What is expected: With every picture left out, restate the listing below exactly as written.

------ Given data

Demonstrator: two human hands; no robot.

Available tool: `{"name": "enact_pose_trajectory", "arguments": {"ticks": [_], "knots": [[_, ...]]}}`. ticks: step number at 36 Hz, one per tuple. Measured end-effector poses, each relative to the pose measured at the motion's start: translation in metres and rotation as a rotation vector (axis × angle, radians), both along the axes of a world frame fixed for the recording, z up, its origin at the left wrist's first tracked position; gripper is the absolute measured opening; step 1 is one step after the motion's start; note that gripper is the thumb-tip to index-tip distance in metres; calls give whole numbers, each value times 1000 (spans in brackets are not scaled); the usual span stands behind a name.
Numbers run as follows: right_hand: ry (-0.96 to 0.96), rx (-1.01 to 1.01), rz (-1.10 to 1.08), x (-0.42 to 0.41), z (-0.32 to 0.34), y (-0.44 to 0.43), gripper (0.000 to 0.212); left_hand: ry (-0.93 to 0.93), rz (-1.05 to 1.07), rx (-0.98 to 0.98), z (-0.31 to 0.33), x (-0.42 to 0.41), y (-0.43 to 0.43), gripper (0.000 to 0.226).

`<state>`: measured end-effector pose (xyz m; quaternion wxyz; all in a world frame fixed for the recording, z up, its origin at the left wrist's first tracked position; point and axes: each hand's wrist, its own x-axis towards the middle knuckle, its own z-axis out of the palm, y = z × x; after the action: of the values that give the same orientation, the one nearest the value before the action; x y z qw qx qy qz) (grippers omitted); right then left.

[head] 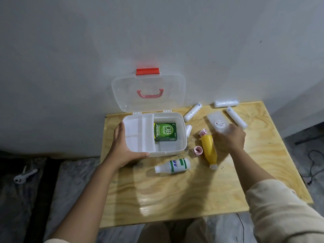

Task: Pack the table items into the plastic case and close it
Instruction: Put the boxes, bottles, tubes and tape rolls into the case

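- Plywood table (175,195) against a grey wall; packing is underway, early on.
- Plastic case (172,148) sits at table's far-left edge, lid (149,92) swung up & leaning on the wall, red latch (147,71) on top. White divider tray (138,132) fills the case's left part; green box (165,132) lies in the right part.
- Left hand (122,146) grips case's near-left corner, thumb over the front rim, steadying it.
- Right hand (229,139) blurred, fingers curled at the near end of a flat white packet (218,122); looks like a grasp, can't tell if closed on it yet.
- Still loose on the table: yellow bottle (208,151), white bottle (173,166), 2 pink tape rolls (197,150), several white gauze rolls (192,112).
- Next, prob.: lift packet, carry left into the open right part beside the green box, laid flat so bottles fit & lid can shut.
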<state>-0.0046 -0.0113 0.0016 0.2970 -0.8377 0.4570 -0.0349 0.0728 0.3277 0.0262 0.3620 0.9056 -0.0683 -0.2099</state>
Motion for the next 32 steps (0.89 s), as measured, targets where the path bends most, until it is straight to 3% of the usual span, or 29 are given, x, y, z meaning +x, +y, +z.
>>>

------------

Task answer:
Demonstrator: two human hands; no robot.

Available tool: `{"name": "enact_pose_trajectory", "arguments": {"ticks": [_], "knots": [[_, ...]]}}`. ticks: step number at 36 Hz, one per tuple. Measured end-effector poses, each relative to the pose measured at the motion's start: translation in metres and rotation as a rotation vector (axis × angle, radians), both along the axes of a world frame fixed for the recording, z up, its origin at the left wrist's first tracked position; gripper is the absolute measured opening; step 1 is one step after the motion's start; note that gripper is the thumb-tip to index-tip distance in metres; calls give whole numbers, each value times 1000 (spans in brackets are not scaled); the usual span stands behind a name.
Numbers run as follows: right_hand: ry (-0.96 to 0.96), rx (-1.01 to 1.01), rz (-1.10 to 1.08), x (-0.42 to 0.41), z (-0.32 to 0.34), y (-0.44 to 0.43), gripper (0.000 to 0.212); left_hand: ry (-0.93 to 0.93), rz (-1.05 to 1.07), rx (-0.98 to 0.98), z (-0.31 to 0.33), x (-0.42 to 0.41), y (-0.43 to 0.43), gripper (0.000 to 0.226).

`<state>`: measured end-effector pose (xyz m; quaternion wxyz; all in a world frame fixed for the recording, z up, its origin at the left wrist's first tracked position; point and axes: each hand's wrist, its own x-axis towards the middle knuckle, its own z-axis out of the palm, y = z × x; after the action: of the values that give the same orientation, the one nearest the value before the action; x y z qw qx qy qz) (grippers omitted); right then left.

[head] 

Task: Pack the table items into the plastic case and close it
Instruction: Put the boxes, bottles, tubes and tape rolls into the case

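- Plywood table (175,195) against a grey wall; packing is underway, early on.
- Plastic case (172,148) sits at table's far-left edge, lid (149,92) swung up & leaning on the wall, red latch (147,71) on top. White divider tray (138,132) fills the case's left part; green box (165,132) lies in the right part.
- Left hand (122,146) grips case's near-left corner, thumb over the front rim, steadying it.
- Right hand (229,139) blurred, fingers curled at the near end of a flat white packet (218,122); looks like a grasp, can't tell if closed on it yet.
- Still loose on the table: yellow bottle (208,151), white bottle (173,166), 2 pink tape rolls (197,150), several white gauze rolls (192,112).
- Next, prob.: lift packet, carry left into the open right part beside the green box, laid flat so bottles fit & lid can shut.
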<state>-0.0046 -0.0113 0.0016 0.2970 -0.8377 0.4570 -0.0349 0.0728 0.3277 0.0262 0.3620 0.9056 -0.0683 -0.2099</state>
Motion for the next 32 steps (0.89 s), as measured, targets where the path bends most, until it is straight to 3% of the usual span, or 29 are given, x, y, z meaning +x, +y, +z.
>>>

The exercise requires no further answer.